● Problem to solve:
Copy each line below exactly as it appears. Pictures are to be omitted.

● Given data:
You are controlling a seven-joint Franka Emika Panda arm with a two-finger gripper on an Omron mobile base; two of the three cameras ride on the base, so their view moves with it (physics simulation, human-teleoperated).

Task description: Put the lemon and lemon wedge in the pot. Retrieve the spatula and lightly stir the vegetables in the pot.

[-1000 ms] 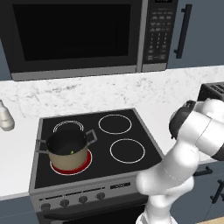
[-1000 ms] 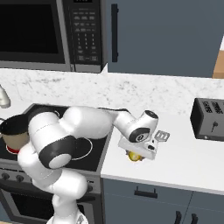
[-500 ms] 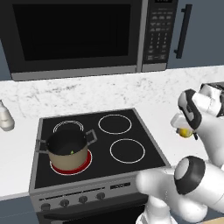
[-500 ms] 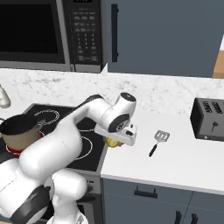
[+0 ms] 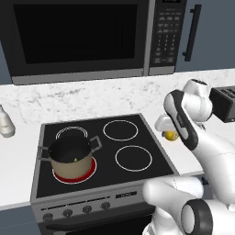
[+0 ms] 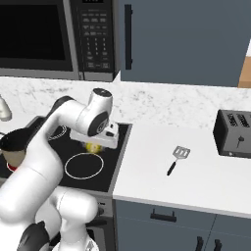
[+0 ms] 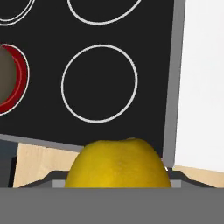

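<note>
My gripper (image 6: 93, 143) is shut on the lemon (image 6: 92, 146), a round bright-yellow fruit, and holds it in the air above the stove's right edge. In the left base view the lemon (image 5: 170, 135) hangs under the hand, right of the two right burners. The hand view has the lemon (image 7: 118, 164) at the bottom between the fingers. The tan pot (image 5: 71, 156) stands on the glowing front-left burner, well left of the gripper, with a small yellow piece (image 5: 75, 159) inside. The spatula (image 6: 176, 159) lies flat on the white counter, right of the stove.
A black toaster (image 6: 235, 133) stands on the counter at the far right. A small pale bottle (image 5: 5, 123) stands left of the stove. The microwave (image 5: 78, 39) hangs above the cooktop. Under the hand lies an unlit front-right burner ring (image 7: 99, 83).
The arm has swung left with the lemon, from above the counter near the spatula to the stove's right edge. The spatula has come out from behind the hand.
</note>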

● Task solution:
You are controlling a seven-joint Franka Emika Panda arm with a two-finger gripper on an Omron mobile base; two of the three cameras ride on the base, so their view moves with it (physics simulation, human-teleoperated).

Task description: Put the lemon and lemon wedge in the pot. Retrieve the spatula and lightly stir the vegetables in the pot.

[-1000 ms] 
[-1000 ms] 
[-500 ms] 
[-500 ms] 
[+0 ms] 
[+0 ms] 
[+0 ms] 

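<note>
My gripper (image 6: 93, 143) is shut on the lemon (image 6: 92, 146), a round bright-yellow fruit, and holds it in the air above the stove's right edge. In the left base view the lemon (image 5: 170, 135) hangs under the hand, right of the two right burners. The hand view has the lemon (image 7: 118, 164) at the bottom between the fingers. The tan pot (image 5: 71, 156) stands on the glowing front-left burner, well left of the gripper, with a small yellow piece (image 5: 75, 159) inside. The spatula (image 6: 176, 159) lies flat on the white counter, right of the stove.
A black toaster (image 6: 235, 133) stands on the counter at the far right. A small pale bottle (image 5: 5, 123) stands left of the stove. The microwave (image 5: 78, 39) hangs above the cooktop. Under the hand lies an unlit front-right burner ring (image 7: 99, 83).
The arm has swung left with the lemon, from above the counter near the spatula to the stove's right edge. The spatula has come out from behind the hand.
</note>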

Work on this exercise is complete.